= PROBLEM REQUIREMENTS =
Output the data below exactly, images excluded.

= DATASET ENTRIES =
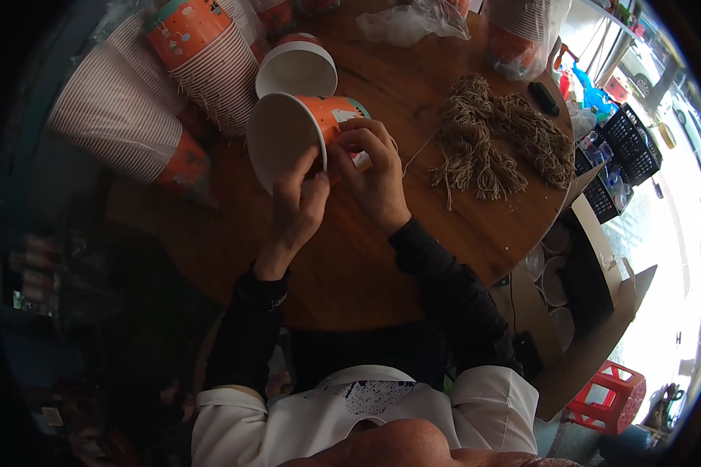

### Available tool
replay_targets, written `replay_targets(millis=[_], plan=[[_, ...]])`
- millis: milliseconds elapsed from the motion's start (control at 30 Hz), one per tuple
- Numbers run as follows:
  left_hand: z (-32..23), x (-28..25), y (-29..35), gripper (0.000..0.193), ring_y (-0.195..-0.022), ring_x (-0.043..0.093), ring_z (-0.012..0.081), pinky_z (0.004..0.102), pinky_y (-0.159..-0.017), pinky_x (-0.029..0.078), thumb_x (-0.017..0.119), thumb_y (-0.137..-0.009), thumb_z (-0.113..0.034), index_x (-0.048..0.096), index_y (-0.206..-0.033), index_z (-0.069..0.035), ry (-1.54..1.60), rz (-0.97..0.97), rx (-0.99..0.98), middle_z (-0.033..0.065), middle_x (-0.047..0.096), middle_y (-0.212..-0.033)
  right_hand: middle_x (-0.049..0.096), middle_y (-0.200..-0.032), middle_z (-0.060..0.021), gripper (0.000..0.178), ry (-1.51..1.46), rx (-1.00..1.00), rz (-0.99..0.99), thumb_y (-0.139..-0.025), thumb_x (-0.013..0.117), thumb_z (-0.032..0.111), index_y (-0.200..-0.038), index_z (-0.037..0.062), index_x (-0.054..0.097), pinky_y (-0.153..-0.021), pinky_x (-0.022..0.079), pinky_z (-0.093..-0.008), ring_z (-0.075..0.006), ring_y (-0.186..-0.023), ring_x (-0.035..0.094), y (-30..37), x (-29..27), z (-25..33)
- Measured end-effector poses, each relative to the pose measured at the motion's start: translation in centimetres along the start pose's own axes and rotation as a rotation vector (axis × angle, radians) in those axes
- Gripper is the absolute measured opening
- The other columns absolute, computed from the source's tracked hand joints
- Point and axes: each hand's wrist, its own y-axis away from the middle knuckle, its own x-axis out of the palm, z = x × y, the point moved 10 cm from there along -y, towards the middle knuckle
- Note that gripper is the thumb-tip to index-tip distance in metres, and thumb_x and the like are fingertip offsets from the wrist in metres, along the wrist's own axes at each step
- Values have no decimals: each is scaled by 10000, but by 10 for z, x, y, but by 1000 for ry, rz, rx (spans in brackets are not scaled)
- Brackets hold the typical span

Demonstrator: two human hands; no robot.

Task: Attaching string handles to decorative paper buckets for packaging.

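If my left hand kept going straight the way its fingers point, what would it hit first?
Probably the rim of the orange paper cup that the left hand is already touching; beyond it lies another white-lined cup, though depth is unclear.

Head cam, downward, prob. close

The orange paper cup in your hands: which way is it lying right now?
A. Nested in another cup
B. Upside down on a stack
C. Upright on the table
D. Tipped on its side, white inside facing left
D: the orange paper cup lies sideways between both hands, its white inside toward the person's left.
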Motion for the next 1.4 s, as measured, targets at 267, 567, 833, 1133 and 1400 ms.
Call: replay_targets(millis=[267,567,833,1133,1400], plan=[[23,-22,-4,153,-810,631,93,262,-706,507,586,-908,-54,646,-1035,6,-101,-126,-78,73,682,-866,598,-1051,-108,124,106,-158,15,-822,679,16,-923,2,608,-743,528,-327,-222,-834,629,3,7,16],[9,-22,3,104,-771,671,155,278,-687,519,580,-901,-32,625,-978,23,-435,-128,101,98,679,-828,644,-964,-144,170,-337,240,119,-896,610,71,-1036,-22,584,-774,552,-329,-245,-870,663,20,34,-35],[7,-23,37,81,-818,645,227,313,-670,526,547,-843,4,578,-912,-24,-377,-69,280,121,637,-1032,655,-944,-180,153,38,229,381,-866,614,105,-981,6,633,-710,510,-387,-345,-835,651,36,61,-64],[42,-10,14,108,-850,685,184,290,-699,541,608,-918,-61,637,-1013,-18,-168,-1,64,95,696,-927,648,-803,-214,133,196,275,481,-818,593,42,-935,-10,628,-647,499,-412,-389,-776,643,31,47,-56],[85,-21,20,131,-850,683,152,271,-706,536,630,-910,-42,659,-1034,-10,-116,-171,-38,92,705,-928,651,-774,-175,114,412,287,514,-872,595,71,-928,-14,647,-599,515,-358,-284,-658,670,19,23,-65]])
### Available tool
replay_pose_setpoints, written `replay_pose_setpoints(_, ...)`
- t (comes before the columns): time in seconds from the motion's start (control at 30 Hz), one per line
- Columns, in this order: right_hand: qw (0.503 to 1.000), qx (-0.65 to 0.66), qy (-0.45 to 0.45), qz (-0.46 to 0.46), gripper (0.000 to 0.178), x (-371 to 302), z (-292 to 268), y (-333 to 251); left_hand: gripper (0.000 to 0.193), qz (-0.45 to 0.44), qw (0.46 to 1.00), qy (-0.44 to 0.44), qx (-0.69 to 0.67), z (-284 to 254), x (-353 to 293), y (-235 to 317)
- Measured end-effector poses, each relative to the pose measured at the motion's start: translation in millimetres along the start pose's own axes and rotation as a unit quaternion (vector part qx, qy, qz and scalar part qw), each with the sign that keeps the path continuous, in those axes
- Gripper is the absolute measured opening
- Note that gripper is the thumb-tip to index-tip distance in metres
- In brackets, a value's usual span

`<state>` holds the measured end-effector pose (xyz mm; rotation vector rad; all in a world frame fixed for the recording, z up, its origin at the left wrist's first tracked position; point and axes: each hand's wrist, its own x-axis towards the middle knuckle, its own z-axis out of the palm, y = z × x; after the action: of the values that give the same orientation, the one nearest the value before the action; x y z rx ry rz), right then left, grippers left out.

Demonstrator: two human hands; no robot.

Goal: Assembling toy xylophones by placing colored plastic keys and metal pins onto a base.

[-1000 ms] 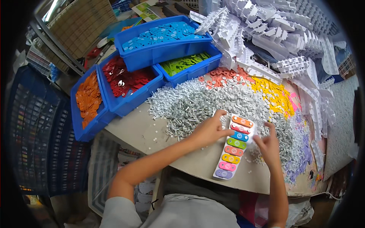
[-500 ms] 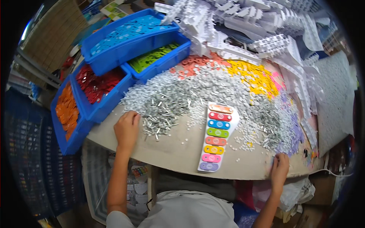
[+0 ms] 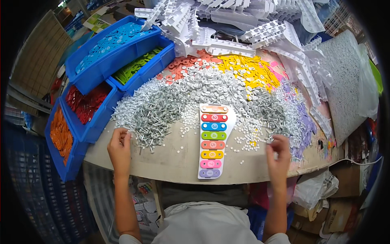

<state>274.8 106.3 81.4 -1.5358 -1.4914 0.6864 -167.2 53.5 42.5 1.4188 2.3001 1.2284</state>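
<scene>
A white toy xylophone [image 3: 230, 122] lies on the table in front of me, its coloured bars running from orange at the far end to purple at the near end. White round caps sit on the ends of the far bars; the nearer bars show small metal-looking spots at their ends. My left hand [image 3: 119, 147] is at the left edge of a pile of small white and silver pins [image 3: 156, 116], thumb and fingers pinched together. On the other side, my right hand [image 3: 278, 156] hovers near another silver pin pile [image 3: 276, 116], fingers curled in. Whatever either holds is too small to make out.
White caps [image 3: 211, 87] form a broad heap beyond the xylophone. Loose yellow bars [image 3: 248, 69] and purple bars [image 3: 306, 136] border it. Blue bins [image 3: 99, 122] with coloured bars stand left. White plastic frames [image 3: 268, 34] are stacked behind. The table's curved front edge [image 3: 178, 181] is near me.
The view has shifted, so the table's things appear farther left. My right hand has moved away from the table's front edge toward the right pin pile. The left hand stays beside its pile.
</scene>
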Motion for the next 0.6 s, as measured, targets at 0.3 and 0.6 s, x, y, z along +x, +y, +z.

= SOLVED EXERCISE =
### Available tool
replay_targets, written `replay_targets(millis=[_], plan=[[_, ...]])`
- millis: milliseconds elapsed from the motion's start (control at 30 Hz), one per tuple
- Numbers run as follows:
  left_hand: z (-32..23), x (-28..25), y (-29..35), gripper (0.000..0.193), ring_y (-0.195..-0.022), ring_x (-0.043..0.093), ring_z (-0.012..0.081), pinky_z (0.004..0.102), pinky_y (-0.159..-0.017), pinky_x (-0.029..0.078), thumb_x (-0.017..0.119), thumb_y (-0.137..-0.009), thumb_z (-0.113..0.034), index_x (-0.048..0.096), index_y (-0.206..-0.033), index_z (-0.069..0.035), ry (-1.54..1.60), rz (-0.97..0.97), rx (-0.99..0.98), middle_z (-0.033..0.065), middle_x (-0.047..0.096), middle_y (-0.212..-0.033)
  right_hand: middle_x (-0.049..0.096), middle_y (-0.200..-0.032), middle_z (-0.060..0.021), gripper (0.000..0.178), ry (-1.51..1.46), rx (-1.00..1.00), rz (-0.99..0.99), thumb_y (-0.139..-0.025), thumb_x (-0.013..0.117), thumb_z (-0.032..0.111), index_y (-0.200..-0.038), index_z (-0.037..0.062), index_x (-0.054..0.097), pinky_y (-0.153..-0.021), pinky_x (-0.022..0.079), pinky_z (-0.093..-0.008), ring_z (-0.075..0.006), ring_y (-0.186..-0.023), ring_x (-0.035..0.094), y (-30..37), x (-29..27), z (-25..33)
- Measured end-effector poses, each relative to the pose measured at the motion's start: translation in centimetres along the start pose's own axes and rotation as a rotation vector (axis × angle, radians) in those axes
- Gripper is the absolute measured opening
- The other columns absolute, computed from the source's tracked hand joints
- Point and axes: each hand's wrist, its own y-axis away from the middle knuckle, its own x-axis out of the palm, z = x × y, the point moved 10 cm from there along -y, towards the middle knuckle
- Note that gripper is the thumb-tip to index-tip distance in metres, and thumb_x and the like are fingertip offsets from the wrist in metres, along the wrist's own axes at each step
- Values have no decimals: each is scaled by 10000, but by 10 for z, x, y, but by 1000 for ry, rz, rx (spans in brackets are not scaled)
- Brackets hold the typical span

Demonstrator: two human hands; no robot.

Task: Attaching string handles to decorative paper buckets for packaging.

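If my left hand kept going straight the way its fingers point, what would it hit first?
Probably the rim of the orange paper cup that the left hand is already touching; beyond it lies another white-lined cup, though depth is unclear.

Head cam, downward, prob. close

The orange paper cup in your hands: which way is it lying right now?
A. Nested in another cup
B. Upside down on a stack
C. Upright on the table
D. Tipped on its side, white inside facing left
D: the orange paper cup lies sideways between both hands, its white inside toward the person's left.
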Motion for the next 1.4 s, as measured, targets at 267, 567, 833, 1133 and 1400 ms.
Call: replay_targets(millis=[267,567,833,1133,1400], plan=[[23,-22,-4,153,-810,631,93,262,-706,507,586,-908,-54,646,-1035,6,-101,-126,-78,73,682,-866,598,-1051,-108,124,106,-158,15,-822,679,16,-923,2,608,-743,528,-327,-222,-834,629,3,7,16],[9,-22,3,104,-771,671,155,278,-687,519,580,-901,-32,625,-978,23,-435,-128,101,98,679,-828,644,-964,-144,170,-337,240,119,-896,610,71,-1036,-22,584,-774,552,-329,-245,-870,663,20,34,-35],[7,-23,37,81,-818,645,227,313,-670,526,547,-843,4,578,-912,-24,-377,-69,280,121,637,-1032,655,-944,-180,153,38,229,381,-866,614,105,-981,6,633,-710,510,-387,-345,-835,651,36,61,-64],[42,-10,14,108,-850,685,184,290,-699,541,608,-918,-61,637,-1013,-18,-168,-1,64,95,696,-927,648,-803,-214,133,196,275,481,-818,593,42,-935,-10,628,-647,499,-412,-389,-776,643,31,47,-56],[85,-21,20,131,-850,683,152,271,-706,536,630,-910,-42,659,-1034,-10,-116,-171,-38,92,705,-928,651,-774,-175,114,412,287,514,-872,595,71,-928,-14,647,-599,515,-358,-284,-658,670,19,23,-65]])
### Available tool
replay_pose_setpoints, written `replay_pose_setpoints(_, ...)`
- t (comes before the columns): time in seconds from the motion's start (control at 30 Hz), one per line
- Columns, in this order: right_hand: qw (0.503 to 1.000), qx (-0.65 to 0.66), qy (-0.45 to 0.45), qz (-0.46 to 0.46), gripper (0.000 to 0.178), x (-371 to 302), z (-292 to 268), y (-333 to 251); left_hand: gripper (0.000 to 0.193), qz (-0.45 to 0.44), qw (0.46 to 1.00), qy (-0.44 to 0.44), qx (-0.69 to 0.67), z (-284 to 254), x (-353 to 293), y (-235 to 317)
- Measured end-effector poses, each relative to the pose measured at the motion's start: translation in millimetres along the start pose's own axes and rotation as a unit quaternion (vector part qx, qy, qz and scalar part qw), each with the sign that keeps the path continuous, in those axes
- Gripper is the absolute measured opening
- Note that gripper is the thumb-tip to index-tip distance in metres
- In brackets, a value's usual span

`<state>` holds the measured end-effector pose (xyz mm; rotation vector rad; all in a world frame fixed for the recording, z up, its origin at the left wrist's first tracked position; point and axes: each hand's wrist, its own x-axis towards the middle knuckle, its own z-axis out of the palm, y = z × x; after the action: of the values that give the same orientation, the one nearest the value before the action; x y z rx ry rz), right then left, grippers left out.

Demonstrator: two human hands; no robot.

Goal: Assembling toy xylophones by placing colored plastic keys and metal pins onto a base.

[-1000 ms] 
[-500 ms] 
[+0 ms] 

<state>274.8 106.3 81.4 -1.5358 -1.4914 0.6864 -167.2 53.5 42.5 1.4188 2.3001 1.2284</state>
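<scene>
A white toy xylophone [image 3: 230, 122] lies on the table in front of me, its coloured bars running from orange at the far end to purple at the near end. White round caps sit on the ends of the far bars; the nearer bars show small metal-looking spots at their ends. My left hand [image 3: 119, 147] is at the left edge of a pile of small white and silver pins [image 3: 156, 116], thumb and fingers pinched together. On the other side, my right hand [image 3: 278, 156] hovers near another silver pin pile [image 3: 276, 116], fingers curled in. Whatever either holds is too small to make out.
White caps [image 3: 211, 87] form a broad heap beyond the xylophone. Loose yellow bars [image 3: 248, 69] and purple bars [image 3: 306, 136] border it. Blue bins [image 3: 99, 122] with coloured bars stand left. White plastic frames [image 3: 268, 34] are stacked behind. The table's curved front edge [image 3: 178, 181] is near me.
The view has shifted, so the table's things appear farther left. My right hand has moved away from the table's front edge toward the right pin pile. The left hand stays beside its pile.
</scene>
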Motion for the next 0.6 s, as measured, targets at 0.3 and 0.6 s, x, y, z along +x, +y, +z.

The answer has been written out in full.